The title says it all.
I am really coming round to Oracle Enterprise Manager, OEM, for use in monitoring and troubleshooting performance. I'm with Doug Burns here, who once did a presentation on how he learned to love pictures.
OEM is maturing
gradually
into a
great,
good,
and indispensible
tool.
I cannot express my appreciation for OEM enough.
Am
ai
below
the blog-aggregator
horizon
already?
*PdV peeks over the edge, then looks over shoulder - twice*
This will not get me credit with Vendors...
Oracle-OEM, Quest, and Symantec all have competing commercial products,
but today, I am plugging ... :
TORA.And to a lesser extent,
Lab128 (which is effectively free as well).
(If those two are old news to you, I apologize, just close the tab and go click elsewhere)
I will admit that the commercially licensed products are much better.
They are richer in functionality (feature bloat!) then any open-source, free-to-give Tool could hope to be (or are they?). I should also mention that the commercial products often will offer all the goodies, gizmos, spotlights and the key-hangers that my kids like so much. I would never pass up on the free
parties, eh, salesevents Seminars with food and refreshments.

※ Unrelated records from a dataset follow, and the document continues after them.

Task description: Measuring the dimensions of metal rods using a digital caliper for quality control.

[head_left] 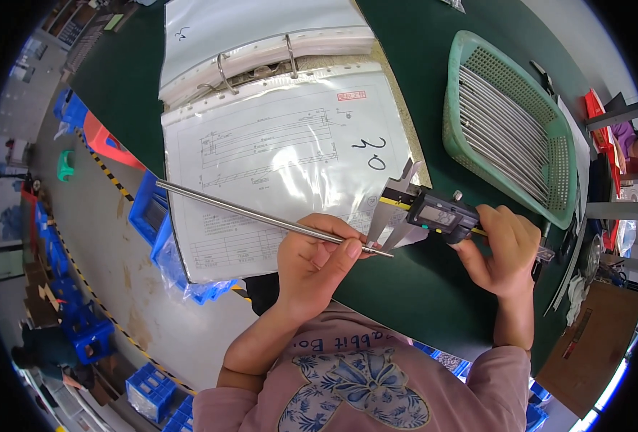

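Note:
My left hand point(317, 265) pinches a thin metal rod point(240, 209) near its right end, thumb on top. The rod slants from upper left down to the right, across the lower part of a drawing sheet. My right hand point(504, 248) is closed round a digital caliper point(441, 214), gripping it by its display end and beam. The caliper's jaws point toward me and reach the narrow, stepped end of the rod. Whether both jaws touch the metal I cannot tell. Under the rod lies an open ring binder point(283, 165) with a technical drawing in a clear sleeve.
At the right of the dark green table point(423, 288) stands a green plastic basket point(454, 133) holding several similar rods. Blue crates point(146, 209) stand beyond the table's left edge. A cardboard box point(592, 342) is at the lower right. Another person point(52, 356) is far off at left.

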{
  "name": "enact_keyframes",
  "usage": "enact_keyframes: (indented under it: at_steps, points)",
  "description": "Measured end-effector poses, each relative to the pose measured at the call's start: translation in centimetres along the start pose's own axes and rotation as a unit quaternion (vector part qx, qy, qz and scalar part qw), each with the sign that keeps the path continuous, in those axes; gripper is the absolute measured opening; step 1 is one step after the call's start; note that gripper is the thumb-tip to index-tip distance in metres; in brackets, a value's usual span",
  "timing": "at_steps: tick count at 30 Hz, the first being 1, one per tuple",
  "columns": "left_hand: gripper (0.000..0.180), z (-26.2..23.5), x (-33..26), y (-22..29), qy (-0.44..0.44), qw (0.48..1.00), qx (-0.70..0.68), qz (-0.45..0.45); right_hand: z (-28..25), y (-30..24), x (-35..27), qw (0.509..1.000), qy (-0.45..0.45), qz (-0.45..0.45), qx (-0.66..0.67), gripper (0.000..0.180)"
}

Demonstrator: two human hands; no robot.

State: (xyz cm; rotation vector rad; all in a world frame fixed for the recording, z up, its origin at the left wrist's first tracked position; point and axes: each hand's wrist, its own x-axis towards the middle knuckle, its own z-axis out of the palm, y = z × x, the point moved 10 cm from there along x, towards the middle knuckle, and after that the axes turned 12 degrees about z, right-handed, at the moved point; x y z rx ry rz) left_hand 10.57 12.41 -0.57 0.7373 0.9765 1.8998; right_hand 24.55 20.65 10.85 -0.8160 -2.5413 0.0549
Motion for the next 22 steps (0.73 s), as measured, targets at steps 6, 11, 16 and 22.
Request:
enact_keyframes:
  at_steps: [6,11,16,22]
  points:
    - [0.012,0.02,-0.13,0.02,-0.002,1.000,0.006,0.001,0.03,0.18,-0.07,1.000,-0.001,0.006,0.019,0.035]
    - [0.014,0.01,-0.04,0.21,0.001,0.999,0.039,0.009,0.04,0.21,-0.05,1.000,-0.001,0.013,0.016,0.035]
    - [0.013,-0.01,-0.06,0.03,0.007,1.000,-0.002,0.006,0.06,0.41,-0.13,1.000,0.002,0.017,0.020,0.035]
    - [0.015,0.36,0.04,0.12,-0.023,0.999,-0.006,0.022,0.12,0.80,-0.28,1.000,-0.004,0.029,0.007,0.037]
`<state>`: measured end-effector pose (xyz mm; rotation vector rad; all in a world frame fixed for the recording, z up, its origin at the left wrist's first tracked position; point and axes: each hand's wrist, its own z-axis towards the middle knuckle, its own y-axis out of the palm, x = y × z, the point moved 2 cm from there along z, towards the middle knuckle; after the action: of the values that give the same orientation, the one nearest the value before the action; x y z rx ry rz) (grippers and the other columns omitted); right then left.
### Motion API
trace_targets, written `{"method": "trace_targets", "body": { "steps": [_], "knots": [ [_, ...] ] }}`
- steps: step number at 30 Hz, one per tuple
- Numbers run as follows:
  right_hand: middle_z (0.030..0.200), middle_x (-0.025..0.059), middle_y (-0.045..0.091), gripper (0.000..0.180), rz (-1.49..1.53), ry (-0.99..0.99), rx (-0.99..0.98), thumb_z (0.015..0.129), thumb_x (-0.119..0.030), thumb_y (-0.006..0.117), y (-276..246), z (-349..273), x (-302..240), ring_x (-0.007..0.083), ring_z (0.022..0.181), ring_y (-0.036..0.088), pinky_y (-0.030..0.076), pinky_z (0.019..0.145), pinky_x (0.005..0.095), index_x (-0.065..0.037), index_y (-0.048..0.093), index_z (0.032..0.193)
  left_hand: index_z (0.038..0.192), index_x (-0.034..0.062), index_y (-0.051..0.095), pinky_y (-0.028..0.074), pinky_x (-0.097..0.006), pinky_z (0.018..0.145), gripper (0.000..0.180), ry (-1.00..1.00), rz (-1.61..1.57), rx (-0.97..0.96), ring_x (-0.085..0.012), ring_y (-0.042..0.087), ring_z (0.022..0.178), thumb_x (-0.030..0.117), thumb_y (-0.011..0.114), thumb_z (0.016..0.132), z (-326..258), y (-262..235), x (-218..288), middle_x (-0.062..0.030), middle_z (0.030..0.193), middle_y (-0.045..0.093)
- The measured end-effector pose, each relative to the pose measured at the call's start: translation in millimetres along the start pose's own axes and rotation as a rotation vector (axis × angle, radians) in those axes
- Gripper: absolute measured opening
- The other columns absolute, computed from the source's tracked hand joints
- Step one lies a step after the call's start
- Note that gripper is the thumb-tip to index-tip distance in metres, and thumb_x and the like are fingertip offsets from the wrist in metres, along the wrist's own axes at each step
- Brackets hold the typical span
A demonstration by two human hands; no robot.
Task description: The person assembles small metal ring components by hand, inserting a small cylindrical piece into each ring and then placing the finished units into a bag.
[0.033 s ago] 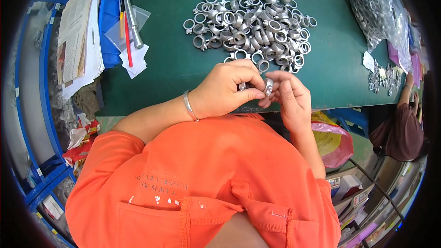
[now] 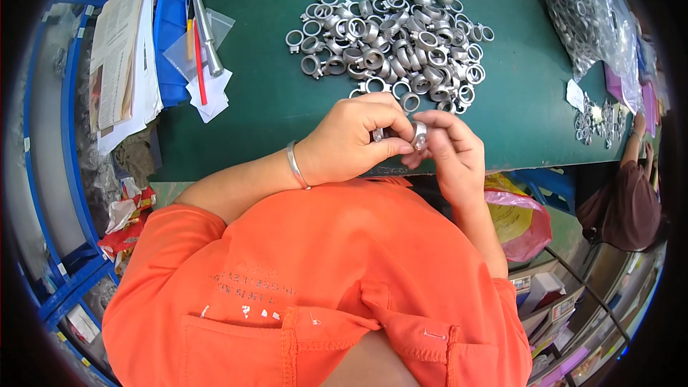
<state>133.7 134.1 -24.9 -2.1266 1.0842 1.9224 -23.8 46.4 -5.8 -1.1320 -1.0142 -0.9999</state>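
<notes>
- One metal ring (image 2: 420, 130), partly finger-covered, stands nearly edge-on, opening unclear, pinched by the left hand (image 2: 351, 135).
- Right hand (image 2: 456, 149) bends beside it; whether gripping, I cannot tell.

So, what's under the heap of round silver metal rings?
Flat green tabletop shows through openings along the edge of the heap of rings; beneath its dense middle, overlapping metal covers everything, so I can't tell.

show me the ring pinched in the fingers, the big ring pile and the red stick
Pinched ring (image 2: 421, 129): head view, on its upper part.
Ring pile (image 2: 393, 50): head view, on rings near its middle.
Red stick (image 2: 200, 64): head view, midway along its length.
</notes>
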Motion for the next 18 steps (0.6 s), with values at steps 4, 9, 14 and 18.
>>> {"method": "trace_targets", "body": {
  "steps": [4, 9, 14, 18],
  "knots": [
    [0.116, 0.0184, 0.05, 0.033, 0.03, -0.405, 0.079, 0.075, 0.014, 0.058, 8.8, 1.5, 2.5, 0.0231, 0.105, 0.053, 0.046, 0.085, 0.0312, 0.001, 0.049, 0.104, 0.095, 0.0016, 0.057, 0.046, -0.022, 0.054, 0.013, -0.534, -0.384, 0.047, -0.0134, 0.058, 0.066, 0.009, 0.06, 0.084, 0.1, 0.2, 1.6, -0.0055, 0.081, 0.059],
    [0.1, 0.0173, 0.06, 0.022, -0.719, -0.799, 0.073, 0.068, 0.018, 0.054, 22.0, 1.2, -17.6, 0.0283, 0.09, 0.06, 0.049, 0.077, 0.0331, 0.002, 0.058, 0.083, 0.101, 0.0007, 0.053, 0.056, -0.029, 0.059, 0.026, -0.815, -1.121, -0.056, -0.02, 0.064, 0.076, 0.024, 0.044, 0.094, -9.4, 8.8, -17.2, -0.0099, 0.087, 0.06],
    [0.088, 0.0099, 0.058, 0.025, -1.156, -0.789, 0.189, 0.063, 0.011, 0.056, 13.7, 9.7, -19.8, 0.0258, 0.081, 0.055, 0.044, 0.071, 0.0353, -0.003, 0.062, 0.083, 0.093, 0.0024, 0.054, 0.046, -0.023, 0.048, 0.016, -0.859, -1.063, -0.122, -0.0141, 0.057, 0.066, 0.018, 0.052, 0.089, -17.2, 3.8, -23.8, -0.0046, 0.075, 0.055],
    [0.082, 0.0013, 0.054, 0.018, -1.554, -0.633, 0.229, 0.065, -0.003, 0.063, 5.6, 25.3, -7.5, 0.0216, 0.079, 0.05, 0.035, 0.069, 0.0344, -0.011, 0.063, 0.081, 0.088, 0.0038, 0.055, 0.036, -0.02, 0.044, 0.009, -0.797, -0.923, -0.017, -0.0086, 0.049, 0.059, 0.012, 0.057, 0.086, -17.2, -0.8, -22.7, -0.0011, 0.07, 0.049]
  ]
}}
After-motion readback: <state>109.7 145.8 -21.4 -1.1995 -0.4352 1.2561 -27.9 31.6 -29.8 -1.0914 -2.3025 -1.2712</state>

In that area, commercially licensed product are unbeatable.
But for Sheer Simplicity, for Acutal "Value" I have used TORA for nearly 10 (ten!) years now. My trusty 1.3.8 version dates back to 2001. I always used the free version worked fine on oracle 8, 9 and 10. It still works on 11, and I'm sure that when an 11.2 "problem" pops up at one of our customers, that even the old 1.3.8 version will show my the wait-stats.
Since Quest (bless them, they are the makers of
Toad), claimed to have bought TORA in eh... 2003, I had not checked for TORA updates.
But now Timo Raitalaakso (Rafu on OTN,
blog can be found Here) from Finland told me TORA is still around.
Version 2.0.0 is available.
Go and check it out at sourceforge, and go find a few references on google...
Then
download it and Test It (it is totally for free - Wayhey!). If TORA is right for you, you will become addicted quite easily.
My main reason for having TORA is the server-tuning screen called "wait-events". It offers a free, and quick-to-use alternative to the OEM waitevent graphic.
I can run TORA without need for permissions on OEM (acutally, without the OEM period), and it gives me roughly the same screen. All I need is "PERFSTAT" or any user with sufficient privs (the "advisor" role is fine). If I can run spreport or awrrpt, I can generally also run TORA.
It just takes a tns-entry, and Oracle-Net connection, and then TORA is up and running. Mine runs from my company-windhoze. But there are Linux and Mac builds too.
I combine TORA with some servertool sar, vmstat (unix), lparstat (AIX) or taskmgr (windhoze) and with statspack (AWR for the licensed-lucky).
With those tools, I have solved just about every performance-problem I was given.
(admittedly, my problems tend to be simple - but I'm waiting for the first SOA/SOAP system to overload).
Inside TORA, I run the "server tuning" screen at 10 sec interval (I only use the 3rd tab with the graph and the pie-chart of the wait-events). I tend to disable the other screens, not just to save on sqlnet traffic, but also to keep my windows-lappy running happy.
And Voila, that screen (which predates and resembles the OEM graph...) tells me what is happening right now, and in the last hour. In using it, I have a few dislikes and a wishlist too, but I'll keep that for another time.
Tip: I often configure 12 gridlines and 360 datapoints to have a 5 min grid on 1 hr of data.
I am still of the opinion that real DBA's use SQL*Plus, common sense, and not much more. But if you are into troubleshooting databases, you could do worse then look into these tools.